Directions:
Take the data below and copy exactly the lines starting at the one with "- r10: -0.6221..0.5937" and finishing at the one with "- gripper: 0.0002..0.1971", both included.

··· Dataset records

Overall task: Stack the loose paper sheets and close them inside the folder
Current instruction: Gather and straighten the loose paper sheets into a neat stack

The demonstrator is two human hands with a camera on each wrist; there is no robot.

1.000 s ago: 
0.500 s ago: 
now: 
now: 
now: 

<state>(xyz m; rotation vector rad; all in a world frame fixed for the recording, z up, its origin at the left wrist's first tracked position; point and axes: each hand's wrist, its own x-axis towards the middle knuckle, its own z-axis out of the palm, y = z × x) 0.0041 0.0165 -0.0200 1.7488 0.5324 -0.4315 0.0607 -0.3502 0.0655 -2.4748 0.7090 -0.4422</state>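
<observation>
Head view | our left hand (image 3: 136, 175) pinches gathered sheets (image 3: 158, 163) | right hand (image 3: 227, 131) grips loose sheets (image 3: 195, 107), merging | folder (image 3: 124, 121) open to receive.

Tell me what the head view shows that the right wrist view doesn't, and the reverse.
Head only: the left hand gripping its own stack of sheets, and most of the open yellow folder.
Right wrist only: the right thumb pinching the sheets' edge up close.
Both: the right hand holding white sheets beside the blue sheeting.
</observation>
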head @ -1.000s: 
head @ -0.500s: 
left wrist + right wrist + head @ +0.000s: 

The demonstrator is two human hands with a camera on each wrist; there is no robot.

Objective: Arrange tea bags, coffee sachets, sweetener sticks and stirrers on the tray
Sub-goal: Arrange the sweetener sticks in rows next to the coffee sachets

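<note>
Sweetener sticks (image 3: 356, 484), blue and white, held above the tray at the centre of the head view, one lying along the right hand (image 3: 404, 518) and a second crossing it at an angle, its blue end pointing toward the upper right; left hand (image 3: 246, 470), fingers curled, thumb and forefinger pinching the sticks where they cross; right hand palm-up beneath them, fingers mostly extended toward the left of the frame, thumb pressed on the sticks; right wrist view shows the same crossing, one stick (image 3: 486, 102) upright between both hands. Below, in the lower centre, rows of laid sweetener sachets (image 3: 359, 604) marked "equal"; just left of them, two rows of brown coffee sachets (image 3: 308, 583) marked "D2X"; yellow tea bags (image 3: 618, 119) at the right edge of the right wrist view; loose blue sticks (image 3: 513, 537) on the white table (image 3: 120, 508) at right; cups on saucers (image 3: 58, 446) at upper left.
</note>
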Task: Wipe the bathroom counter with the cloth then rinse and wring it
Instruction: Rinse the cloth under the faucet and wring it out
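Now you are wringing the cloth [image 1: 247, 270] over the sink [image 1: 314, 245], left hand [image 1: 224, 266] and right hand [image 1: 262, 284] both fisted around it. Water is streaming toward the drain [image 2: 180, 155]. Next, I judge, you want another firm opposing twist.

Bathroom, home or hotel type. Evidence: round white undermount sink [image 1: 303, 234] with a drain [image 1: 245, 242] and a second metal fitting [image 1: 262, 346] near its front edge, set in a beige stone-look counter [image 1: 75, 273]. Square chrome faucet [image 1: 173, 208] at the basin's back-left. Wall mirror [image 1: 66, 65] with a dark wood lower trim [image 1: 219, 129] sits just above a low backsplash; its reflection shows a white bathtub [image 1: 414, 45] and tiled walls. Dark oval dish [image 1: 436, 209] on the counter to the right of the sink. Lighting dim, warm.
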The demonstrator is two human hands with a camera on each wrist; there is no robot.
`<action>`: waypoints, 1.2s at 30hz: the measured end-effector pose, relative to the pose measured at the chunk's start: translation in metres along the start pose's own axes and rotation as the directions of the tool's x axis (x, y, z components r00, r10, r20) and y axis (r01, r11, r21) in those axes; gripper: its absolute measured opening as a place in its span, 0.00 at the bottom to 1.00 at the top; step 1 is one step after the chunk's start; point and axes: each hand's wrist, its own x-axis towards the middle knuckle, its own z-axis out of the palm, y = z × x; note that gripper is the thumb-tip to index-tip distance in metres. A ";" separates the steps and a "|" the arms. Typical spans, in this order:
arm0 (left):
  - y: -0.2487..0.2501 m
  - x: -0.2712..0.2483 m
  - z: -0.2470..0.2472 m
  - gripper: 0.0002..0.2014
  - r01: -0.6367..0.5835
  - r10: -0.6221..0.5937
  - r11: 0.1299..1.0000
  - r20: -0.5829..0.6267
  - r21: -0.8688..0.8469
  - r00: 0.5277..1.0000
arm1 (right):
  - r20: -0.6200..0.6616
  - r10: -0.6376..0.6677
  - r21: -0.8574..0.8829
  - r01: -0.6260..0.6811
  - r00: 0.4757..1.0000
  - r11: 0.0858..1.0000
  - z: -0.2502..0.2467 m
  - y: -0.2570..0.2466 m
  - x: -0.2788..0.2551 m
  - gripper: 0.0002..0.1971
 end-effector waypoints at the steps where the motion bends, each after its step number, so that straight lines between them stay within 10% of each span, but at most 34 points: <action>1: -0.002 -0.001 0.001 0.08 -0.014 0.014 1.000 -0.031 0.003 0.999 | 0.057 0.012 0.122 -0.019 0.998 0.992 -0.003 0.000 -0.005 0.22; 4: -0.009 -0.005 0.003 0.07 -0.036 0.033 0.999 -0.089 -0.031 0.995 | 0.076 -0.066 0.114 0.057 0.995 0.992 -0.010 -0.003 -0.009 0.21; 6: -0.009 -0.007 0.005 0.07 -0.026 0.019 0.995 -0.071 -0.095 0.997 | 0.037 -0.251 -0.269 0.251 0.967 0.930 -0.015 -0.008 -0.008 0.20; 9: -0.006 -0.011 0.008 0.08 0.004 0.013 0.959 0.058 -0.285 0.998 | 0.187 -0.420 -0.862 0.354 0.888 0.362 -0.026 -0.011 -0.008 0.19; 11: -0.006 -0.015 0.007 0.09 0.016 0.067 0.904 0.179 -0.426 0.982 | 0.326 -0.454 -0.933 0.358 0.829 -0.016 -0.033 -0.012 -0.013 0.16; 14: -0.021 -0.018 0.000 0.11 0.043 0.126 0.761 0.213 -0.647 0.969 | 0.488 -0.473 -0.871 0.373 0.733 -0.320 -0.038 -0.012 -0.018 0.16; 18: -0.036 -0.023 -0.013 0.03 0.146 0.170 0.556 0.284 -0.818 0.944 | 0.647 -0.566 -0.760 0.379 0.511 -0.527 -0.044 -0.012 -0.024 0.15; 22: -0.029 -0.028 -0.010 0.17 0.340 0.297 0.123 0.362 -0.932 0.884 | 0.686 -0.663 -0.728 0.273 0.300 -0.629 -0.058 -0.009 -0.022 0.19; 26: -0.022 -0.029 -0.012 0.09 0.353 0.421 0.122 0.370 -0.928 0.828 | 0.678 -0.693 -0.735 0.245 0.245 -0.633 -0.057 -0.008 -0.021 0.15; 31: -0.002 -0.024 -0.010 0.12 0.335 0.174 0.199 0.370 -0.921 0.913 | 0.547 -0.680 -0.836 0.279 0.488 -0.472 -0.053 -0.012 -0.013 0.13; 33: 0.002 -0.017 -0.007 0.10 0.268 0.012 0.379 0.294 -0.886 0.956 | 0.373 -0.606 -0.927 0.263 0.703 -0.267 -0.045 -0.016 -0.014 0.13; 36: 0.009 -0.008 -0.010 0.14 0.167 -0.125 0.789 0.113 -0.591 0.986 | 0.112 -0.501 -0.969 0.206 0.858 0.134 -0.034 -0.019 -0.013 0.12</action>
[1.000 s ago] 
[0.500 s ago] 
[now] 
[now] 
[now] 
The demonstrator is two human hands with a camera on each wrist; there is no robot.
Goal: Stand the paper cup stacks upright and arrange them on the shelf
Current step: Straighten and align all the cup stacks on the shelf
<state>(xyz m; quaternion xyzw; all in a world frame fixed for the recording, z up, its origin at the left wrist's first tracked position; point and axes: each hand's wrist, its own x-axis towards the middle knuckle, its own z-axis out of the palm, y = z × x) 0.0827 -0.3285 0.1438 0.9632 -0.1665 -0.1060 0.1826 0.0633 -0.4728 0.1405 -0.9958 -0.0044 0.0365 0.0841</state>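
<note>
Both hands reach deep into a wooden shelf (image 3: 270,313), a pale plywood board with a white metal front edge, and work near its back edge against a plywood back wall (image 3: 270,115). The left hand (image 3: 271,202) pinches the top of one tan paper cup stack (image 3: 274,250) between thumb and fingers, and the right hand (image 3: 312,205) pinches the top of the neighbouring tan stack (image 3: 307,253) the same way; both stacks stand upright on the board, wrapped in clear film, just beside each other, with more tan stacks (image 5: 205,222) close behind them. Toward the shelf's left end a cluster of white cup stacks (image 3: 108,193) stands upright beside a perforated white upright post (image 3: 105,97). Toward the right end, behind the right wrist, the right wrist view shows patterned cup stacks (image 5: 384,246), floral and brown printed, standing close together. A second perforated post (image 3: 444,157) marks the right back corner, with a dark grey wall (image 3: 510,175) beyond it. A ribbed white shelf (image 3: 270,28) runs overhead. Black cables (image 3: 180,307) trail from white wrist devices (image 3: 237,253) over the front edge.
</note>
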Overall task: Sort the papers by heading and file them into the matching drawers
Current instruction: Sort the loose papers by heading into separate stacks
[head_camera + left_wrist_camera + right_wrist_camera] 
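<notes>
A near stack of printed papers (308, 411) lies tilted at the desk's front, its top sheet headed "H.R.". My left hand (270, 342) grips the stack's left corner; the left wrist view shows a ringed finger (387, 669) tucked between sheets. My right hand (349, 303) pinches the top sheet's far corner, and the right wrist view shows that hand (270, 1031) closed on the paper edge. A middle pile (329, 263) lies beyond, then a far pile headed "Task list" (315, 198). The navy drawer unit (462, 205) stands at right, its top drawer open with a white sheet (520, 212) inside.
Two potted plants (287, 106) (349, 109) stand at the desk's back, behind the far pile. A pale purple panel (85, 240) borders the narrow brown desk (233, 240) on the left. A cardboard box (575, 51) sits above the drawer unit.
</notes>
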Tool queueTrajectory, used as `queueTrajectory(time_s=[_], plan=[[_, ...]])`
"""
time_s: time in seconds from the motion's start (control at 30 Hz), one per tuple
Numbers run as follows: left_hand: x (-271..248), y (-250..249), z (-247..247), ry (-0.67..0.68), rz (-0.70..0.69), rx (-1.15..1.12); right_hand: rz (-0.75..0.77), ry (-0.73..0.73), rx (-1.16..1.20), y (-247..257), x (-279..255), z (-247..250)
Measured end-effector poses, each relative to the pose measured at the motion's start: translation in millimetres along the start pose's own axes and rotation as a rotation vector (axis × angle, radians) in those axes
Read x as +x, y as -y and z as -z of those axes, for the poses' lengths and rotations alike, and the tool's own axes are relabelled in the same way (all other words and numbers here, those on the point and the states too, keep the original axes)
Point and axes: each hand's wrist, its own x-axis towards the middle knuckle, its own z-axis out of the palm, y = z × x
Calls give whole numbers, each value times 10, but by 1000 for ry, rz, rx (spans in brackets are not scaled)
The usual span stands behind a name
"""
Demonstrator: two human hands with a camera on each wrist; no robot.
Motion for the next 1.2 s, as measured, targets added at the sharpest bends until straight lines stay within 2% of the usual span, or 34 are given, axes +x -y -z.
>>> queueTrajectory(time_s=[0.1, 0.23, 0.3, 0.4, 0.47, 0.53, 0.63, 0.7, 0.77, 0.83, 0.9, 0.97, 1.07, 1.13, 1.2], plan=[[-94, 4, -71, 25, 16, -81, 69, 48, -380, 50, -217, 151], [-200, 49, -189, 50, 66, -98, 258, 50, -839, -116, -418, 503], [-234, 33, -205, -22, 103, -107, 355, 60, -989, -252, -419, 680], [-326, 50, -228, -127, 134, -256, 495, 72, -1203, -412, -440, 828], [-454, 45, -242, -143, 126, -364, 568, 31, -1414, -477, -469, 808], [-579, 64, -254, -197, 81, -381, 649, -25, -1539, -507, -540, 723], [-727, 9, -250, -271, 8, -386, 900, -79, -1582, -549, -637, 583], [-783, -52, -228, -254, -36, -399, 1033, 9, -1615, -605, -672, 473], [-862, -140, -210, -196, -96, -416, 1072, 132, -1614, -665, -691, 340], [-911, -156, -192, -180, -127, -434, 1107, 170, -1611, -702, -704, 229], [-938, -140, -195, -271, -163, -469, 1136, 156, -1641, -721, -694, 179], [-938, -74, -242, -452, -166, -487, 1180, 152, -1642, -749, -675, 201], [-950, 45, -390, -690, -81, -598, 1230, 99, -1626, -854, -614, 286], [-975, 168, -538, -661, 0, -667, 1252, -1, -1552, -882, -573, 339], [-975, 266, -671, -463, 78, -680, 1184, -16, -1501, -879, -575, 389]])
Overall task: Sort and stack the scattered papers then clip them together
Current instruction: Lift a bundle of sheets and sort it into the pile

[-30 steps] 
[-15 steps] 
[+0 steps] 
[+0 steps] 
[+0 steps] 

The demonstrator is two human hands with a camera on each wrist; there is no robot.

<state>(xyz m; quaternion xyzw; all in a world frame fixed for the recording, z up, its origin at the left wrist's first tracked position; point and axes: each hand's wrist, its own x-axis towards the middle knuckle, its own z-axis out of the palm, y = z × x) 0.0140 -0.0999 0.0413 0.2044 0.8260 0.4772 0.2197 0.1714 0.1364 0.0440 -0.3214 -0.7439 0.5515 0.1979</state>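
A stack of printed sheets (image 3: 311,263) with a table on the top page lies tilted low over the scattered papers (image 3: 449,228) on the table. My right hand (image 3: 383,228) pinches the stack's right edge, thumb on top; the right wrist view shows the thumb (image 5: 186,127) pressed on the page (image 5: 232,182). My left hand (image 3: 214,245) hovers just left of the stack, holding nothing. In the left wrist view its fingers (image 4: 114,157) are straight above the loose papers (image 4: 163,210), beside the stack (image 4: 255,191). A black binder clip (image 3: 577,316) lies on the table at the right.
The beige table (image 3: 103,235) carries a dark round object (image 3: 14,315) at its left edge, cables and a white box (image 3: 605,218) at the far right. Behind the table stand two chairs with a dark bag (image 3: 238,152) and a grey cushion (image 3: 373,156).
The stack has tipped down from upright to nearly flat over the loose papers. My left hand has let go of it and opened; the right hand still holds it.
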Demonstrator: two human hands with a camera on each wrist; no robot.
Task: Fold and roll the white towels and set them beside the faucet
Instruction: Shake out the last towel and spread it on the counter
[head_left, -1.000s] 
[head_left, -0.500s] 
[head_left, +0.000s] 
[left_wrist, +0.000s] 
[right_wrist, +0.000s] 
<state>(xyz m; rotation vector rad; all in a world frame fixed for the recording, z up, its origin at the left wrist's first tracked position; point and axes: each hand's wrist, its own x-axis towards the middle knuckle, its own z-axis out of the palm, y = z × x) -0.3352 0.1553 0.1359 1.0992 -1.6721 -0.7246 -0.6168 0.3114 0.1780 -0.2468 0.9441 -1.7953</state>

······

Your solution:
  - r10: -0.6221..0.5937
  - r11: 0.1299..1.0000
  - r20: -0.5829..0.6267
  - r21: -0.8688..0.8469
  - r00: 0.5277..1.0000
arm1 (right):
  - r20: -0.6200..0.6616
  - r10: -0.6376..0.6677
  - r21: -0.8574..0.8829
  - r01: -0.6260..0.6811
  - r00: 0.4757..1.0000
  - r11: 0.0858..1.0000
  - z: -0.2502..0.2467 m
  - y: -0.2570..0.2466 m
  - x: -0.2788..0.2551 m
  - gripper: 0.0002..0.1971

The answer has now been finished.